§ **Assignment**:
Among the lines below, restate word for word only those from the line with "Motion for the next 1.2" through the line with "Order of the", with both end lines kept.
◆ ◆ ◆ ◆
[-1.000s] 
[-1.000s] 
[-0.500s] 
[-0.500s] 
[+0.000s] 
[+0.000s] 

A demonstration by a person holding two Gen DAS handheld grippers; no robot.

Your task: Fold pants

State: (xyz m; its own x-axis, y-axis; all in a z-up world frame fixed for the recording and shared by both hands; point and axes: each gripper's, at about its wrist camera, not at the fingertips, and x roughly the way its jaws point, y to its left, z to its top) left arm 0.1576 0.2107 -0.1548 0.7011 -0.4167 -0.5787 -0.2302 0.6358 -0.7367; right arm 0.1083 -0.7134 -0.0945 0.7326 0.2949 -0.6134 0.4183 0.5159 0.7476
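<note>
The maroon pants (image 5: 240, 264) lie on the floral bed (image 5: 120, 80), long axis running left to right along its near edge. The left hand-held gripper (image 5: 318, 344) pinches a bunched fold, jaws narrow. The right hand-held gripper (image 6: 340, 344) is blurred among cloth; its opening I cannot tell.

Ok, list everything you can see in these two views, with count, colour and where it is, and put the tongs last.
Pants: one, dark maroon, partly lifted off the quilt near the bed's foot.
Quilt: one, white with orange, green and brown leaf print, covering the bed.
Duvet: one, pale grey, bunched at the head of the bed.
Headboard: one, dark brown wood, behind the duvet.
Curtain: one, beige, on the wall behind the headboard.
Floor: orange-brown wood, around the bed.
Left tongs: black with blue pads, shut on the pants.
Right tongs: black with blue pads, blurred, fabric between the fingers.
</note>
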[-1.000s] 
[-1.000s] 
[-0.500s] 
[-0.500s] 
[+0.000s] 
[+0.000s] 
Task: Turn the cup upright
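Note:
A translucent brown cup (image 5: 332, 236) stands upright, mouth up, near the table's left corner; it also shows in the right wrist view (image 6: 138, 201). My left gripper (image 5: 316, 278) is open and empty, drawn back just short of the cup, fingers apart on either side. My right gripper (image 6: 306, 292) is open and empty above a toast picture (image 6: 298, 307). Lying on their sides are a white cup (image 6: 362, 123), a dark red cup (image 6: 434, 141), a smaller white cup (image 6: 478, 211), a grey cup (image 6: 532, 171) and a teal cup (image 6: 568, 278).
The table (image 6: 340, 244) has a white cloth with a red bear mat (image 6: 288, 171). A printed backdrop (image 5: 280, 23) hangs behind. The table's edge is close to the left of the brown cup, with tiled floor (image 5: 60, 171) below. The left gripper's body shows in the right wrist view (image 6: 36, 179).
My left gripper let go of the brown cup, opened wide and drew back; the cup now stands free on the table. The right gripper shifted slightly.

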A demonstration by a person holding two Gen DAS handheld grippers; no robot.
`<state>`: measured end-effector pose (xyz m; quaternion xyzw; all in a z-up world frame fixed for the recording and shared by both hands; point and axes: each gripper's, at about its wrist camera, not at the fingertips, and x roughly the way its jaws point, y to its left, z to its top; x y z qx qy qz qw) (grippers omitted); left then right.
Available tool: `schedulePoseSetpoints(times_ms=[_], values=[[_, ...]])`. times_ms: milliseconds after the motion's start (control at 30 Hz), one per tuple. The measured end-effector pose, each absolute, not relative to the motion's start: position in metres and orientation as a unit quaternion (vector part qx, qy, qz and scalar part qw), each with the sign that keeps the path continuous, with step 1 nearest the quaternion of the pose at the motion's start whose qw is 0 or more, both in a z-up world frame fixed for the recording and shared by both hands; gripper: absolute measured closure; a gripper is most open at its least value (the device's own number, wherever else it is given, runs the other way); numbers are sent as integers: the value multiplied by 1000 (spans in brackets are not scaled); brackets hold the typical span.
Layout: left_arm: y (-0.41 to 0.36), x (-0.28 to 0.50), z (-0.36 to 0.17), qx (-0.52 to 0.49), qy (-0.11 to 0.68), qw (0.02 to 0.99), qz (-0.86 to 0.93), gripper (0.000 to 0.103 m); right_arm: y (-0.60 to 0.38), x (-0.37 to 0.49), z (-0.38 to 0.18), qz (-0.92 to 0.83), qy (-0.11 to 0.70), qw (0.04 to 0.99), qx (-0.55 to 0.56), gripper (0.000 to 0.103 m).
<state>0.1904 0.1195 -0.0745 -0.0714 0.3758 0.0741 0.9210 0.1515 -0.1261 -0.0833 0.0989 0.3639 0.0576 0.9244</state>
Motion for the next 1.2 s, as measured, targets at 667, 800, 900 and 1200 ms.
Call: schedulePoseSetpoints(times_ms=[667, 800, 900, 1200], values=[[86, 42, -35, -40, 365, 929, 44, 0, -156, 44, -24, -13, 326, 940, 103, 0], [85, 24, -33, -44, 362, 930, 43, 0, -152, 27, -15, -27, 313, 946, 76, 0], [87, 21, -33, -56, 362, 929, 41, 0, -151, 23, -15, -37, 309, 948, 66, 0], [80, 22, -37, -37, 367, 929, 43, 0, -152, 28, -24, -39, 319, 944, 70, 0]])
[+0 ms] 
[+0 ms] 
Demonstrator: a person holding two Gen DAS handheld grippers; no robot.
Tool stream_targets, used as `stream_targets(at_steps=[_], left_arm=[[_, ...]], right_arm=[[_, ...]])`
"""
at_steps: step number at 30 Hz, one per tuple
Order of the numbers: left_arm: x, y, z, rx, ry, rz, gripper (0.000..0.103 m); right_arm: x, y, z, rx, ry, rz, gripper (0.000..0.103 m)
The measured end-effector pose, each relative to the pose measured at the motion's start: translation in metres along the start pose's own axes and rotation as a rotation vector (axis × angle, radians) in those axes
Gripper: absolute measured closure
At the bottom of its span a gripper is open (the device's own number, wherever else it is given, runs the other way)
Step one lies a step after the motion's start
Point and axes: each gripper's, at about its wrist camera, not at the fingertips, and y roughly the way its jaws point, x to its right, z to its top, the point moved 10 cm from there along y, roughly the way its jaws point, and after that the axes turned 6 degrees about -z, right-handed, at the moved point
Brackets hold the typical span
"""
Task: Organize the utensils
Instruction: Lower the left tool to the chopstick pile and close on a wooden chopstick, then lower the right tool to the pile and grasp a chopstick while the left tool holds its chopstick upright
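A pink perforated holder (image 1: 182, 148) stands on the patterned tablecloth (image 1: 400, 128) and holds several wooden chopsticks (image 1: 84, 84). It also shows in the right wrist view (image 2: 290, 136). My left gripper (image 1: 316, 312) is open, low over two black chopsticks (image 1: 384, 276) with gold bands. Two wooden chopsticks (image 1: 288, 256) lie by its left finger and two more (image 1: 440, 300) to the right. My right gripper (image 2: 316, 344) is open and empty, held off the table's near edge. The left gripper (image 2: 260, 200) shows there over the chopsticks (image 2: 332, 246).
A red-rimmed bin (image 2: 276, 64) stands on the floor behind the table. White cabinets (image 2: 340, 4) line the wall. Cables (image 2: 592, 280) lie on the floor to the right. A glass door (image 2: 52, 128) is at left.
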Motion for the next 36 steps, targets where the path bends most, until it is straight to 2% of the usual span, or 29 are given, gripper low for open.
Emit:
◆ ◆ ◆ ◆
§ **Written reply**:
Motion for the next 1.2 s, as measured, targets at 667, 800, 900 and 1200 ms.
Call: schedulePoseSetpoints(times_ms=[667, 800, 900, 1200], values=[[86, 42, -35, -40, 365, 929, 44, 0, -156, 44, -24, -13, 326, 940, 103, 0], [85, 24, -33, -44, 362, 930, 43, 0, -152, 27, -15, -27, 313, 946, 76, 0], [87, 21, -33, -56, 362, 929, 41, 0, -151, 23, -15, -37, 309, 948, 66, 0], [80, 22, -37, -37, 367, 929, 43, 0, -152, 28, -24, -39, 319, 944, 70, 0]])
[+0 ms] 
[+0 ms] 
Demonstrator: a person holding two Gen DAS handheld grippers; no robot.
Tool stream_targets, used as `stream_targets(at_steps=[_], left_arm=[[_, ...]], right_arm=[[_, ...]])`
"""
at_steps: step number at 30 Hz, one per tuple
Order of the numbers: left_arm: x, y, z, rx, ry, rz, gripper (0.000..0.103 m); right_arm: x, y, z, rx, ry, rz, gripper (0.000..0.103 m)

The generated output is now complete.